Especially the last three players, I believe that Grier sees as identity players, culture-setters for the type of high-compete hockey that he wants from his team, so it would’ve taken an overpay to land any of them.

Like for Eyssimont, a fourth-rounder for a recent waiver claim is probably an overpay.

In short, it wasn’t a fire sale in San Jose.

As for Karlsson, we’ll see if a larger market develops for him in the offseason. 

There’s an argument that Grier should’ve struck while the iron was hot with Karlsson – no matter the amount that the Sharks had to retain – and you wonder if the reports that San Jose was willing to retain about 20 percent of Karlsson’s remaining contract, as opposed to 40 percent, speaks to Grier’s desire “to flip this thing as quickly as I can, but also making sure we get the right people in and make the right moves here to not rush it.”

It’s certainly harder for the Sharks to win games over the remainder of Karlsson’s contract if they put themselves in a $4.6 million to $5.75 million dead money hole -- 40 to 50 percent retainment -- to start every season.
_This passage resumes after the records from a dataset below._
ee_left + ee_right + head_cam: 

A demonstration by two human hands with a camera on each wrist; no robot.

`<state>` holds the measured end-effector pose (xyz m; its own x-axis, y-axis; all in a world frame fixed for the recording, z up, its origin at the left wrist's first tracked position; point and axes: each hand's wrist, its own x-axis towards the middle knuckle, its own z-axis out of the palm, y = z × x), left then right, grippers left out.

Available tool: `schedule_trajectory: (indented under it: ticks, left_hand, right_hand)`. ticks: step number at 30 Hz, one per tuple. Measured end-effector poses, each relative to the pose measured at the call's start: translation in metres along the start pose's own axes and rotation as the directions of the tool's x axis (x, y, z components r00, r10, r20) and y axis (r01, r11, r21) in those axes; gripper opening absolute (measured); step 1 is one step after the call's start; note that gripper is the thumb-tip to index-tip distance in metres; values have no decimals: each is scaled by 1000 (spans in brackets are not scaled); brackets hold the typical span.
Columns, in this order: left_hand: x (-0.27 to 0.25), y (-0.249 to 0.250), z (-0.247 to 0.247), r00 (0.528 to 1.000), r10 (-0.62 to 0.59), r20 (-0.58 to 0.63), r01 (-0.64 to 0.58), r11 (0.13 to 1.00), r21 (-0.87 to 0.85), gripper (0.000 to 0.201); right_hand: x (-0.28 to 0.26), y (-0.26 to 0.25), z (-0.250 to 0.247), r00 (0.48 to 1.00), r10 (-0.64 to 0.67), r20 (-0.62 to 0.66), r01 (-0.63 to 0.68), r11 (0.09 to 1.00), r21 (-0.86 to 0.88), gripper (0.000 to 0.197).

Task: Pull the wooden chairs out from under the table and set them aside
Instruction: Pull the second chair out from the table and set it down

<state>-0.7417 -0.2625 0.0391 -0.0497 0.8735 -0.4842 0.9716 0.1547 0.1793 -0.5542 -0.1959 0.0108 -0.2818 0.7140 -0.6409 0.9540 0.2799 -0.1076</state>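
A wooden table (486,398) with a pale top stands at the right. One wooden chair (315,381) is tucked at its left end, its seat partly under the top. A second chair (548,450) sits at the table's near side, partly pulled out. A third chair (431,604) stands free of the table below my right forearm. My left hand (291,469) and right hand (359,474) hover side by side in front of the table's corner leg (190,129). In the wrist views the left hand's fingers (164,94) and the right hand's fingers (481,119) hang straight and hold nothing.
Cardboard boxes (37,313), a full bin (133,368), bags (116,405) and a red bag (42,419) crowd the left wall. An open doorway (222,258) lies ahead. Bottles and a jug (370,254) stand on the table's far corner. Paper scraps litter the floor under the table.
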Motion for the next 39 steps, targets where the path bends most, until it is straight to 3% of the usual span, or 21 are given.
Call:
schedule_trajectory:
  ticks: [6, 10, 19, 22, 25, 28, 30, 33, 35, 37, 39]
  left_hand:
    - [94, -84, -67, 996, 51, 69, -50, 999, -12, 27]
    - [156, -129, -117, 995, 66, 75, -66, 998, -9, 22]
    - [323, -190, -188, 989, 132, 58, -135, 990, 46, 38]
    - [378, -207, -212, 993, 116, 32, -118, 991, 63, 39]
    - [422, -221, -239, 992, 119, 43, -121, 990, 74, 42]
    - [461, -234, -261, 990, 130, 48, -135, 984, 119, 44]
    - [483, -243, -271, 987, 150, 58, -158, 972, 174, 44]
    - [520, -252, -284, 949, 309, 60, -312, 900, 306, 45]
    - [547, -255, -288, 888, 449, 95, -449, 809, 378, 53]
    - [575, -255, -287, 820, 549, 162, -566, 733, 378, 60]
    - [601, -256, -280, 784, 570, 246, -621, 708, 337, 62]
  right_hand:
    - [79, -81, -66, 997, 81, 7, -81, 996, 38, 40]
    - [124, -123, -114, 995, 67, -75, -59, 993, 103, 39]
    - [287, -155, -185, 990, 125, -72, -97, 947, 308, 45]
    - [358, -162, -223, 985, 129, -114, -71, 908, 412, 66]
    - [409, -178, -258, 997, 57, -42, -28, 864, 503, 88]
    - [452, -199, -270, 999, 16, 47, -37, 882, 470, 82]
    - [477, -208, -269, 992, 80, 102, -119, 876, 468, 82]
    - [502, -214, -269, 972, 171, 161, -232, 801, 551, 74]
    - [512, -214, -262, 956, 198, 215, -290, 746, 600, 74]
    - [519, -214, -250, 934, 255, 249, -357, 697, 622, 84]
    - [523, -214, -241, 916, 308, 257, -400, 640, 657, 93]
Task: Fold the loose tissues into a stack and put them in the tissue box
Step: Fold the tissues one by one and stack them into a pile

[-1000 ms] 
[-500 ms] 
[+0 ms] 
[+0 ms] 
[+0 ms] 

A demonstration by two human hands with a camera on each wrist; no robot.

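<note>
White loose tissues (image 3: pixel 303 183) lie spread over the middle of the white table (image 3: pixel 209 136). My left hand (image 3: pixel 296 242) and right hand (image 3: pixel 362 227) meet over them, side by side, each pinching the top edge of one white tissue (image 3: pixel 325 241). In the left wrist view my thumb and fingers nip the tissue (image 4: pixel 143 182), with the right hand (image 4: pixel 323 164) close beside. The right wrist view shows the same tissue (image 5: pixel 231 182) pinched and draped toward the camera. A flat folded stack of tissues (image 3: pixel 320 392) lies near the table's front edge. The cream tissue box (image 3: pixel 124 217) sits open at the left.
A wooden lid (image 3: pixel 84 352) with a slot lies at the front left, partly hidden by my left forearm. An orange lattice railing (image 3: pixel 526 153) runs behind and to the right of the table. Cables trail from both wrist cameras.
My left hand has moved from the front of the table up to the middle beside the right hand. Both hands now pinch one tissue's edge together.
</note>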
Of course, the advocates of a full-on rebuild will say, what does it matter if you’re in a huge dead money hole every season through 2026-27? You’re going to be bad pretty much every year until then.

We’ll see if Grier can prove them wrong by icing a better product than expected sooner than later.

The Ugly

Any time you trade a player like Meier, a homegrown star in his prime, that tells you a lot about where your organization is in its competitive cycle.

SAP Center regularly is half-full, in terms of actual butts in the seats, and the outstanding individual efforts by Meier and Karlsson this season haven’t helped much in terms of attendance and the standings. Extending Meier probably wasn’t going to help in either area really too.

Meanwhile, in the farm system, there’s only one Grade-A prospect in William Eklund, and before the additions of Mukhamadullin, Thrun, and Okhotiuk, the defense corps of the future was looking very thin as a whole.

It also hurts to not get a Grade-A asset back for an elite winger like Meier, but as I’ve said before, I don’t think that Grade-A was on the table for the Sharks because of the massive extension that Meier is due for soon. The market spoke.

And even after the deadline, there’s still no sense of what the Sharks’ future in net will look like.

So choosing to trade an individual star like Meier, to address organizational depth in every position, to build, hopefully, a deeper squad that can grow together and win together? It’s the right first step for the rebuild or whatever the Sharks want to call it.

But the first step to getting better is acknowledging the problem -- that means opening your eyes, like I believe Grier has done, and seeing the ugliness around him.

RELATED: How Karlsson perceives Meier trade impacts his Sharks future

So after taking that first step, and going through his first trade deadline?

“We feel good about it,” Grier said today. “We’ve added a lot of assets, prospects and picks-wise, to the organization.”